Return all of the entries word for word, but omit the pictures they contain.

§ §

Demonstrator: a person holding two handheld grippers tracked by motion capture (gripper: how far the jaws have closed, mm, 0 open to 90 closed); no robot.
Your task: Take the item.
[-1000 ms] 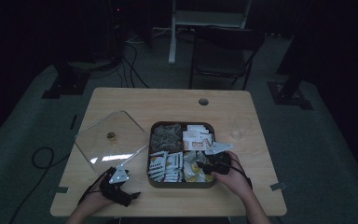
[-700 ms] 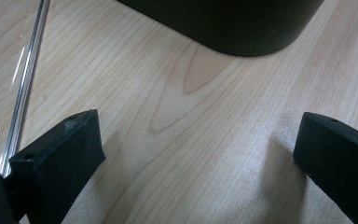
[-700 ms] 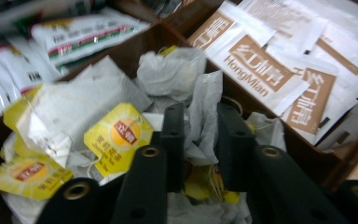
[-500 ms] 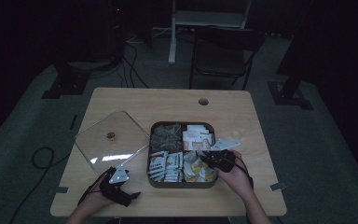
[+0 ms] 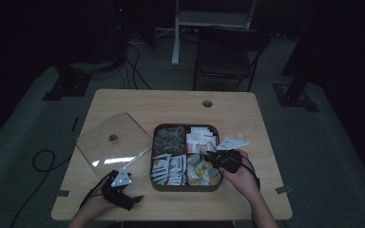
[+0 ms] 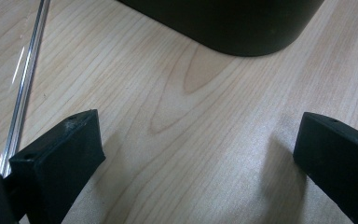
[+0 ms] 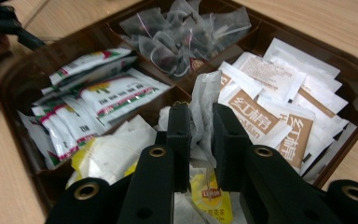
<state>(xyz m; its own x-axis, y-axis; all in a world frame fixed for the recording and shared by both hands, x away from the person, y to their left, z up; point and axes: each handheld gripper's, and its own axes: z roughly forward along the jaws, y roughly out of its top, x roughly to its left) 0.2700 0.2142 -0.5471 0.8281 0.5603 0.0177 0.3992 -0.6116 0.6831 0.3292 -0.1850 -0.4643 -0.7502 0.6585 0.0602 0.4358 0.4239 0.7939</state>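
Tea bag point(image 7: 204, 122) now pinched in right claw point(image 7: 200, 140), jaws just closed, lifted slightly above tray point(image 7: 349, 70).

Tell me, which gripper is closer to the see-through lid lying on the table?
Left. The left gripper rests on the table at the clear lid's near edge. The right gripper is over the tray, fingers pinching a tea bag.

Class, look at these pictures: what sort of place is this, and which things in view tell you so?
Probably a dim lab or studio set up for recording, not a kitchen: a wooden table alone on carpet, cables trailing over the floor, and stand bases around it. A tray of tea sachets is the prop.
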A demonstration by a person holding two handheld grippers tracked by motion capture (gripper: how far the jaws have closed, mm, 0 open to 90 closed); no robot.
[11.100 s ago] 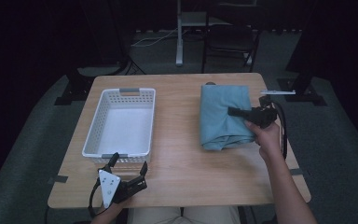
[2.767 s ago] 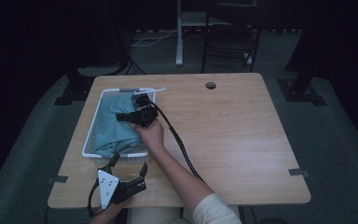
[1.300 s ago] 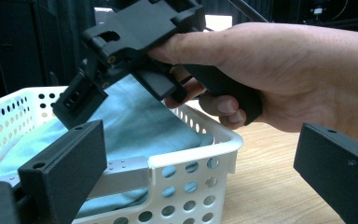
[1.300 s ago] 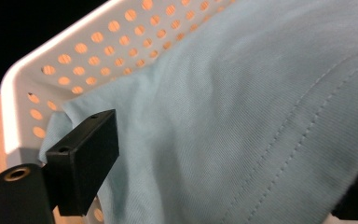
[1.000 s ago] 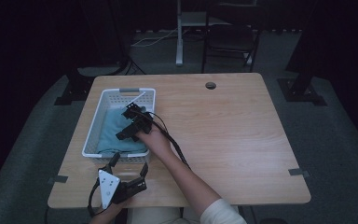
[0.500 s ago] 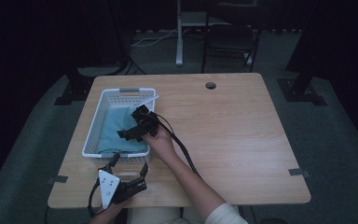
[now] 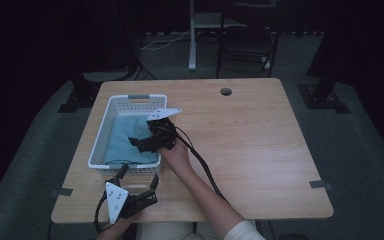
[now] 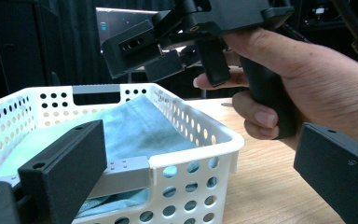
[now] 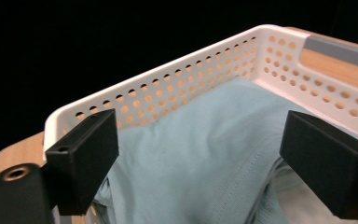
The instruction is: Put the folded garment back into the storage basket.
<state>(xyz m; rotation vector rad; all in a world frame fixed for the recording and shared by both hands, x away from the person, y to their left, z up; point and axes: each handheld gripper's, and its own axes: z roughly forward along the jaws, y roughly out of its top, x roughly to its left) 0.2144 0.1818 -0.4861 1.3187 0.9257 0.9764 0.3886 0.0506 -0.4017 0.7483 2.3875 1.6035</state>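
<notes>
so the table (image 7: 260, 150) carries the basket (image 7: 100, 137) at my left, its long axis running away from me, and the cloth (image 7: 122, 137) lies inside it, spread along that axis. my right gripper (image 7: 139, 143) hovers over the basket's near right part, jaws just opened wider and empty, cloth directly below them. my left gripper (image 7: 139, 185) rests spread and empty just before the basket's near wall, farther off.

A basket (image 7: 96, 150) sits on the left half of the bench (image 7: 260, 145), with a folded cloth (image 7: 125, 142) lying inside it.
</notes>
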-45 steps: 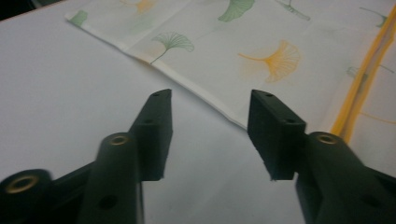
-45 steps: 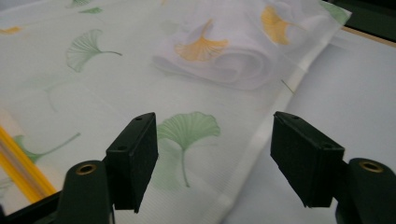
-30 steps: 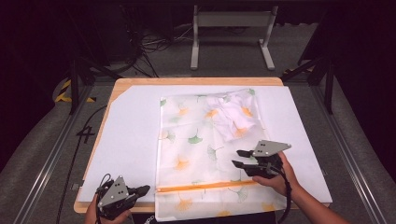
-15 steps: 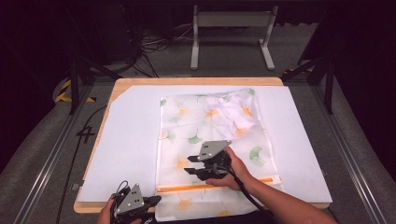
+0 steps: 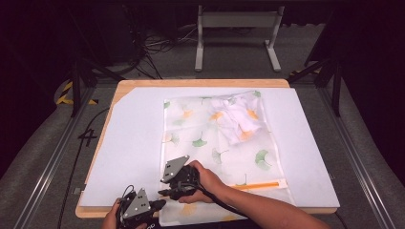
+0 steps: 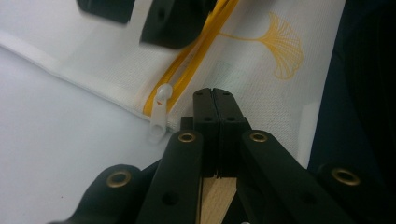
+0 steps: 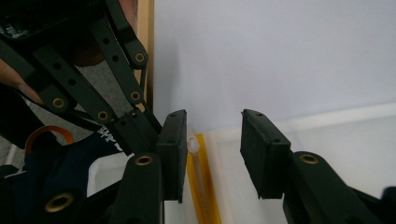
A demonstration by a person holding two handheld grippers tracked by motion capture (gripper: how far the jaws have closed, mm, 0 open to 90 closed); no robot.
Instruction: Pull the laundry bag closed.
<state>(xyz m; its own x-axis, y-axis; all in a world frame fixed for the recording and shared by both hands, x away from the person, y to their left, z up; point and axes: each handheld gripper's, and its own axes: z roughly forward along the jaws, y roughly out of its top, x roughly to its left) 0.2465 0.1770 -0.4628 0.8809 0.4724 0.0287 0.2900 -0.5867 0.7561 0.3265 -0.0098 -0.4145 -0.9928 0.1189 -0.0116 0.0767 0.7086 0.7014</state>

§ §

§ Solution to the problem
Demonstrator: a person holding two handheld grippers tracked by motion capture (gripper: how far the jaws have closed, mm, 0 open to 90 closed); no robot.
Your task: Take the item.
[-1000 ms] 
[-700 ms] 
[-700 ms] 
[-500 ms] 
[+0 ms] 
[+0 ms] 
[+0 ms] 
<state>(xyz m; its own x-axis, y-axis; all in a world frame fixed for the recording and shared by both hands, x away from the person, y to their left, z up; point and axes: each handheld gripper's, and its own axes: z roughly forward along the jaws, y roughly out of its top, x roughly to its left) 0.2700 0.2142 -0.5471 0.8281 0.5603 0.0177 0.3992 -0.6116 0.6831 0.3292 -0.1850 -0.4643 -0.7502 0.6585 0.0602 0.4358 0.4239 0.7939</state>
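Tea bag point(image 7: 204, 122) now pinched in right claw point(image 7: 200, 140), jaws just closed, lifted slightly above tray point(image 7: 349, 70).

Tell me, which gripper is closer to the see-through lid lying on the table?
Left. The left gripper rests on the table at the clear lid's near edge. The right gripper is over the tray, fingers pinching a tea bag.

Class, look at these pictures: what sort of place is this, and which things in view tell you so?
Probably a dim lab or studio set up for recording, not a kitchen: a wooden table alone on carpet, cables trailing over the floor, and stand bases around it. A tray of tea sachets is the prop.
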A demonstration by a person holding two handheld grippers tracked by motion capture (gripper: how far the jaws have closed, mm, 0 open to 90 closed); no robot.
[11.100 s ago] 
[2.767 s ago] 
[1.300 s ago] 
[1.300 s ago] 
[1.000 s ago] 
[0.500 s ago] 
[now] 
[now] 
[now] 
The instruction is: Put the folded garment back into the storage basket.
<state>(xyz m; rotation vector rad; all in a world frame fixed for the recording and shared by both hands, x away from the person, y to their left, z up; point and axes: each handheld gripper's, and its own axes: z roughly forward along the jaws, y roughly out of its top, x roughly to its left) 0.2144 0.1818 -0.4861 1.3187 0.9257 0.9764 0.3886 0.0506 -0.4017 0.7483 2.3875 1.6035</state>
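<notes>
so the table (image 7: 260, 150) carries the basket (image 7: 100, 137) at my left, its long axis running away from me, and the cloth (image 7: 122, 137) lies inside it, spread along that axis. my right gripper (image 7: 139, 143) hovers over the basket's near right part, jaws just opened wider and empty, cloth directly below them. my left gripper (image 7: 139, 185) rests spread and empty just before the basket's near wall, farther off.

A basket (image 7: 96, 150) sits on the left half of the bench (image 7: 260, 145), with a folded cloth (image 7: 125, 142) lying inside it.
</notes>
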-45 steps: 
-45 steps: 
-30 steps: 
-15 steps: 
+0 steps: 
+0 steps: 
+0 steps: 
A demonstration by a person holding two handheld grippers tracked by motion capture (gripper: how far the jaws have closed, mm, 0 open to 90 closed); no robot.
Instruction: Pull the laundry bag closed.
<state>(xyz m; its own x-axis, y-axis; all in a world frame fixed for the recording and shared by both hands, x away from the person, y to their left, z up; point and axes: each handheld gripper's, and its own axes: z roughly forward along the jaws, y roughly out of its top, x roughly to its left) 0.2465 0.1770 -0.4628 0.8809 0.4724 0.0287 0.2900 -0.5867 0.7561 0.3265 -0.0098 -0.4145 -0.9928 0.1189 -0.0116 0.0767 0.7086 0.7014</state>

The exercise is now finished.